* [Dataset items]:
▼▼▼

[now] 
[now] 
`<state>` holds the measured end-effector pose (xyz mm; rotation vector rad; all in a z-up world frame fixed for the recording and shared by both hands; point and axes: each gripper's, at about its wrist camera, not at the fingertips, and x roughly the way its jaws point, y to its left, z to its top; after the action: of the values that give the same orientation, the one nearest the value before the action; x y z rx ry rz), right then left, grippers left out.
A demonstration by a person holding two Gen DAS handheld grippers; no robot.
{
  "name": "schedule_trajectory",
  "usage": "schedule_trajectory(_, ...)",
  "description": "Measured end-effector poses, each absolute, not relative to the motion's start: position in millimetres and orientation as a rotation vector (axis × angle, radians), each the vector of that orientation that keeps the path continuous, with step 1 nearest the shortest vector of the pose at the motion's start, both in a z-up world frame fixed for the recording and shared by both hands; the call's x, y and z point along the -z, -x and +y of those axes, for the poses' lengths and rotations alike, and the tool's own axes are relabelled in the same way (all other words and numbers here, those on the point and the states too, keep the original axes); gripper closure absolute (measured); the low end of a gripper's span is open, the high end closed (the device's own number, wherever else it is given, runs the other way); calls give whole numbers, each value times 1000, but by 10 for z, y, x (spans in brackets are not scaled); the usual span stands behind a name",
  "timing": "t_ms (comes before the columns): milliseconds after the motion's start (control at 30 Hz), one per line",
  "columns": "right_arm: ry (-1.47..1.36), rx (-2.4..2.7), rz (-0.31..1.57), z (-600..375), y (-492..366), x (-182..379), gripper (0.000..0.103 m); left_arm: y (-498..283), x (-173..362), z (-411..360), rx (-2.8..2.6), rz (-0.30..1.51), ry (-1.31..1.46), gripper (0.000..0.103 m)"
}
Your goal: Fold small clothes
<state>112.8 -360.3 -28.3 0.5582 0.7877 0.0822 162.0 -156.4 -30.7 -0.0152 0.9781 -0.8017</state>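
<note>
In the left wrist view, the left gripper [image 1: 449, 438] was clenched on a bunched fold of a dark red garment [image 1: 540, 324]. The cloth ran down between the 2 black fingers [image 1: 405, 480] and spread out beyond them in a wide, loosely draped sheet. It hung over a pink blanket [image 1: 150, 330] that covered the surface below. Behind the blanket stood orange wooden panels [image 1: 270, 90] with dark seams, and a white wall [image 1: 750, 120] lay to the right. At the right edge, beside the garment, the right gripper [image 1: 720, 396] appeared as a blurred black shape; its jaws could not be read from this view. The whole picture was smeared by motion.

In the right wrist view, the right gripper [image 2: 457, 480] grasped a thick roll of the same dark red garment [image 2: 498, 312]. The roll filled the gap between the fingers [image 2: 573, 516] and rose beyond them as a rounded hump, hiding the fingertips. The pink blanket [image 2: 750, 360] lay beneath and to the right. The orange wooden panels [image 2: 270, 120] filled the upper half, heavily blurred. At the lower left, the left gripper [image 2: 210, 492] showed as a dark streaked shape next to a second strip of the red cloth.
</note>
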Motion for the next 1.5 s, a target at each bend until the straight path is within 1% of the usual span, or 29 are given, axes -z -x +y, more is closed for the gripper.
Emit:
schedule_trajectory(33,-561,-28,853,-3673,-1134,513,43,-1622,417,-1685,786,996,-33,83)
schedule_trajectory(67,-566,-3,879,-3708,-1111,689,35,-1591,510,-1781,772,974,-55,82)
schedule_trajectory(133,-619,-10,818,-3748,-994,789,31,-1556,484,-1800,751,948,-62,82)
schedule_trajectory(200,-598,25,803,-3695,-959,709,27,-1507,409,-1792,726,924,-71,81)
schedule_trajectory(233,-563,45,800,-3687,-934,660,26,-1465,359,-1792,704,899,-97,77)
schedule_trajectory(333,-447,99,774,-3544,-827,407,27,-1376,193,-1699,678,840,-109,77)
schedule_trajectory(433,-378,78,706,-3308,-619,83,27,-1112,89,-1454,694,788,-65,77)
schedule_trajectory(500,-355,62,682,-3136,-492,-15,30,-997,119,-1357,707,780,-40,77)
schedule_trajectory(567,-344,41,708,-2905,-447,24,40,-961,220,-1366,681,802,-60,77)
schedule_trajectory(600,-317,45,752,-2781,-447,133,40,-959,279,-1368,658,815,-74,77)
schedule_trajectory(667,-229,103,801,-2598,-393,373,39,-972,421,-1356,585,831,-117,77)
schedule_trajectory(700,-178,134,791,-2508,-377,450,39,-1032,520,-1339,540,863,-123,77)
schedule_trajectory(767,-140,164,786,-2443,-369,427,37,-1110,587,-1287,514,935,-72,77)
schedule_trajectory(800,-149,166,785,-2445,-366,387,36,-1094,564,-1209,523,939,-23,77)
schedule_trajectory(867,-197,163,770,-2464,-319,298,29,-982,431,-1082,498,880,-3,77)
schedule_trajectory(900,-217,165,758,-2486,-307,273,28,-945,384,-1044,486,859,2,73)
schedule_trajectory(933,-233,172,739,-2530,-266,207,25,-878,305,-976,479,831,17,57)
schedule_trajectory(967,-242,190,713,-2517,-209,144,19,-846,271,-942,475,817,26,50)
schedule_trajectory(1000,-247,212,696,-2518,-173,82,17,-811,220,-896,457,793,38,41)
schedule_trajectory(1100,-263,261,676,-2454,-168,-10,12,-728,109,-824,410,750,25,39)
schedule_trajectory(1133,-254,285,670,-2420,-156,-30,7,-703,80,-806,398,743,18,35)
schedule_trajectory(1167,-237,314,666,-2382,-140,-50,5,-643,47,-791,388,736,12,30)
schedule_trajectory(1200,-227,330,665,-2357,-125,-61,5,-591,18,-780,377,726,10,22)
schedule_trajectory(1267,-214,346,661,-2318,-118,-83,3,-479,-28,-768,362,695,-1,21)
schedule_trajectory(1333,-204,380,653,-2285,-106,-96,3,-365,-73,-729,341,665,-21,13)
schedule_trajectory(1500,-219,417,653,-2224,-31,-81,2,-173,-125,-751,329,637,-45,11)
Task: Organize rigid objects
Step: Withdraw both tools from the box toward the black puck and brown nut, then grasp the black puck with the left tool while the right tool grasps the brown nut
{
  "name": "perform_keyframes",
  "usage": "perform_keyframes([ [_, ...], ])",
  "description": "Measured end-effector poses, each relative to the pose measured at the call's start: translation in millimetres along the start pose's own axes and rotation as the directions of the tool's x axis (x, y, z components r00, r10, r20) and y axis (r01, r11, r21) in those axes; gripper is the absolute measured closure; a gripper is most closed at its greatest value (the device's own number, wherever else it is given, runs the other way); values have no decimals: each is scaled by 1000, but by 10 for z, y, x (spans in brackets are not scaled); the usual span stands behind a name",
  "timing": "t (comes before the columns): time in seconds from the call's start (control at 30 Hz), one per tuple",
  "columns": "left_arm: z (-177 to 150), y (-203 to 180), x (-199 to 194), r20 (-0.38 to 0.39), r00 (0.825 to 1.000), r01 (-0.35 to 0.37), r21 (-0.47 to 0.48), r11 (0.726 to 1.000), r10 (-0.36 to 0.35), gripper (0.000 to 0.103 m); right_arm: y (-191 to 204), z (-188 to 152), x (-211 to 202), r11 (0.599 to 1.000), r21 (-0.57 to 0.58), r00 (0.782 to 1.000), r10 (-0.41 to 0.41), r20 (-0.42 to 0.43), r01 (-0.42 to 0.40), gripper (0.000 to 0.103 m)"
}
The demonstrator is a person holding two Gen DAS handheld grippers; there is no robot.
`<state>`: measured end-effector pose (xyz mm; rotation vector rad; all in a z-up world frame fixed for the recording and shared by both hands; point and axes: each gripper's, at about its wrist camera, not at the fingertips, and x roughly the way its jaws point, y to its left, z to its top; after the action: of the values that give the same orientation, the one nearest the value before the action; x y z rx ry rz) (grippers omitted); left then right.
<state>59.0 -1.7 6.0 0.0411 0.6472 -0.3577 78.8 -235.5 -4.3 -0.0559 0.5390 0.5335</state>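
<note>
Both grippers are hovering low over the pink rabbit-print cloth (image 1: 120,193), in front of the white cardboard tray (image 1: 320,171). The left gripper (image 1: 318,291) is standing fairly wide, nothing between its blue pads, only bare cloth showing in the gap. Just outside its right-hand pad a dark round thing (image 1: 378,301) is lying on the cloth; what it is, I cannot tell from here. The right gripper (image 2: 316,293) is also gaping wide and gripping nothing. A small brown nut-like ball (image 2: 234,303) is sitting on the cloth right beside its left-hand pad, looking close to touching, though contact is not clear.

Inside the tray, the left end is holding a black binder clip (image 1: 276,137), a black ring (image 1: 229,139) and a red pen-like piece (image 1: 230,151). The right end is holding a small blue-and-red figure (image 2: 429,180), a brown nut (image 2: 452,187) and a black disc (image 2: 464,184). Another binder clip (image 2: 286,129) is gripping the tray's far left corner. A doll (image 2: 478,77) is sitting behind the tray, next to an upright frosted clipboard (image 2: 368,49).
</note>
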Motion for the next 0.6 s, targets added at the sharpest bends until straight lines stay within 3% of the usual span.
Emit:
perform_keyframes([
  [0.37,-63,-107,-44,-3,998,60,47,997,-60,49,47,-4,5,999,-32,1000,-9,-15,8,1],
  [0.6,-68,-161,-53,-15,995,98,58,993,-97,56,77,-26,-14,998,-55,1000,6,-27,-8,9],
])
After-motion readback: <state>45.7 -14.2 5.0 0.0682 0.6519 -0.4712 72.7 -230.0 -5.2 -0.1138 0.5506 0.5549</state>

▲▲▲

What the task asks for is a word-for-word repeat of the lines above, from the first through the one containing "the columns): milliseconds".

[now] 
[now] 
`<state>` holds the measured end-effector pose (xyz mm; rotation vector rad; all in a z-up world frame fixed for the recording and shared by both hands; point and axes: each gripper's, at about its wrist camera, not at the fingertips, and x roughly the way its jaws point, y to its left, z to its top; after the action: of the values that give the same orientation, the one nearest the value before the action; x y z rx ry rz), right then left, grippers left out.
A demonstration by a person holding two Gen DAS handheld grippers; no robot.
{
  "name": "schedule_trajectory",
  "usage": "schedule_trajectory(_, ...)",
  "description": "Measured end-effector poses, each absolute, not relative to the motion's start: position in millimetres and orientation as a rotation vector (axis × angle, radians), each the vector of that orientation that keeps the path continuous, with step 1 nearest the shortest vector of the pose at the motion's start, both in a z-up world frame fixed for the recording and shared by both hands; the call's x, y and z point along the -z, -x and +y of those axes, for the poses' lengths and rotations alike, and the tool's own axes are relabelled in the same way (all other words and numbers here, those on the point and the states too, keep the original axes); gripper closure absolute (measured); the low end of a gripper's span is open, the high end closed (the device's own number, wherever else it is given, runs the other way); calls give whole numbers, each value times 1000, but by 10 for z, y, x (spans in brackets are not scaled); the usual span stands behind a name",
  "timing": "t_ms (comes before the columns): milliseconds after the motion's start (control at 30 Hz), one per line",

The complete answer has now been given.